I am of the first generation After Kennedy—that is, I grew up annoyed at the way my teachers would get all misty and heartfelt about a shared experience that I had zero way to access.

But via my alma mater, I found another ‘in’ to Kennedy through his hat-tip embedded in this speech: “Why does Rice play Texas?”

As a student, I simply enjoyed being in the know—I’ve watched Rice play Texas in football many times, and those contests seldom end with Rice getting a confetti parade, oh well. But as I’ve grown, I increasingly see that while Kennedy was speaking to the nation he nevertheless articulated a Rice way of being.

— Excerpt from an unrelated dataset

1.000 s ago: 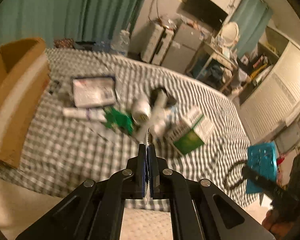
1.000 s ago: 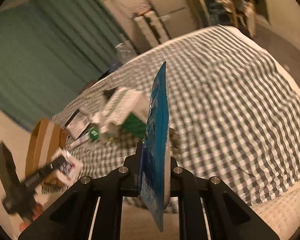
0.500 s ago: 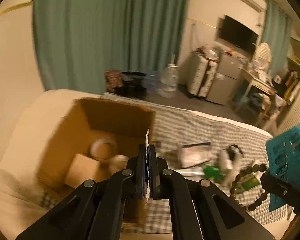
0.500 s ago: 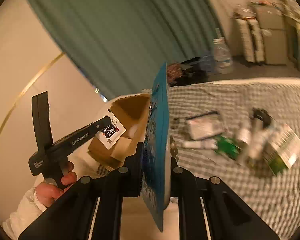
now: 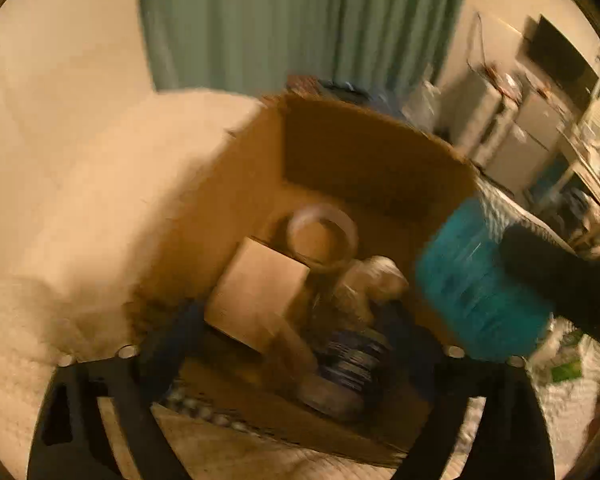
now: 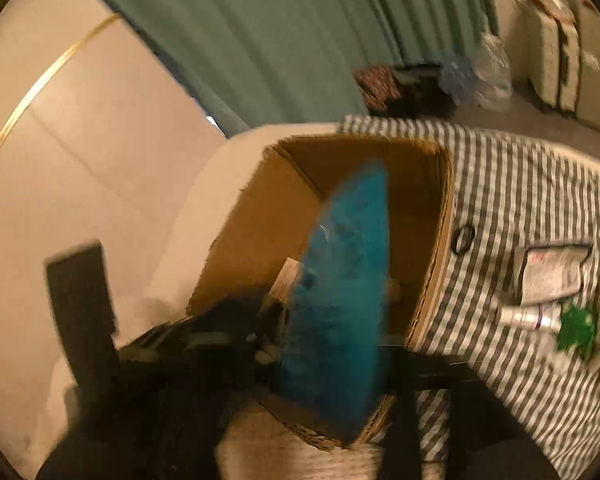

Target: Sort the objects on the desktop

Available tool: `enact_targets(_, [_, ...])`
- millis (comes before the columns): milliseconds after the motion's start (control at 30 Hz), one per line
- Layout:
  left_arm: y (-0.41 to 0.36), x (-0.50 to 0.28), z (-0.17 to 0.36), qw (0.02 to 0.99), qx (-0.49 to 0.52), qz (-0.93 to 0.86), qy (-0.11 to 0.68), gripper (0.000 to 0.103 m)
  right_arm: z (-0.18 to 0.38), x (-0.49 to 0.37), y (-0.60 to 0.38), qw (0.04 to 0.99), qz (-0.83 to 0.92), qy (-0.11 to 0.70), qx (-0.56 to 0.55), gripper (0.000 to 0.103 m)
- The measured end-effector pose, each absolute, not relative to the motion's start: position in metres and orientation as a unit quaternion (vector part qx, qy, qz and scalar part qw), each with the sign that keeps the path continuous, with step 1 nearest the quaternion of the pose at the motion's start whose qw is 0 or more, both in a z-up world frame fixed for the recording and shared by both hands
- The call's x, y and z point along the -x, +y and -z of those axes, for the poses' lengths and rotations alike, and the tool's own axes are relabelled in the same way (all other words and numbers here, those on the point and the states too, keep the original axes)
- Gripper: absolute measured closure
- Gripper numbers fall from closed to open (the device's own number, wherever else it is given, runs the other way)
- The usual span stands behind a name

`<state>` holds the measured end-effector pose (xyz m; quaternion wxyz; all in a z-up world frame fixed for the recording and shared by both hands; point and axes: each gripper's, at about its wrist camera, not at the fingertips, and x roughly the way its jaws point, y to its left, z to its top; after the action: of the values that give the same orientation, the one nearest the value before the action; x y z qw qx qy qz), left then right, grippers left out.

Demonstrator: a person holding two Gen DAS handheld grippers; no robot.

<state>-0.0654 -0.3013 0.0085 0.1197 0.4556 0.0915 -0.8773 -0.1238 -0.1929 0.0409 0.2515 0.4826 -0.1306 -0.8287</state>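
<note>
1. While my left gripper (image 5: 292, 356) hangs over the corrugated cardboard box (image 5: 364, 156), its jaws are spreading with nothing pinched; a tape ring (image 5: 322, 236) and small square carton (image 5: 260, 288) lie inside.
2. My right gripper's (image 6: 336, 364) jaws are spreading too; the flat glossy teal packet (image 6: 340, 292) stands between them above the box (image 6: 260, 232), beside the checked cloth (image 6: 520, 200).

Black left claw (image 5: 296, 356), silver screws (image 5: 127, 351)
</note>
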Motion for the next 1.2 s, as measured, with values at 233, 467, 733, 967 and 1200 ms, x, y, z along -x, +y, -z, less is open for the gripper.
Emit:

We choose to go to the Moon in this decade and do the other things, not because they are easy, but because they are hard; because that goal will serve to organize and measure the best of our energies and skills, because that challenge is one that we are willing to accept, one we are unwilling to postpone, and one we intend to win. [as transcribed here]

Most of my life hasn’t translated well into winning or losing. But I continue to find that I am my best version of myself when I am in the middle of the things that are hard, those things that organize and measure the best of my energies and skills. When I am not heading toward my edges, not only do I not grow (shrug), but I contract… I become less of myself. In some odd internal economy, the more I stretch the more I have to give. (Up to a certain point, true. An important qualifier!)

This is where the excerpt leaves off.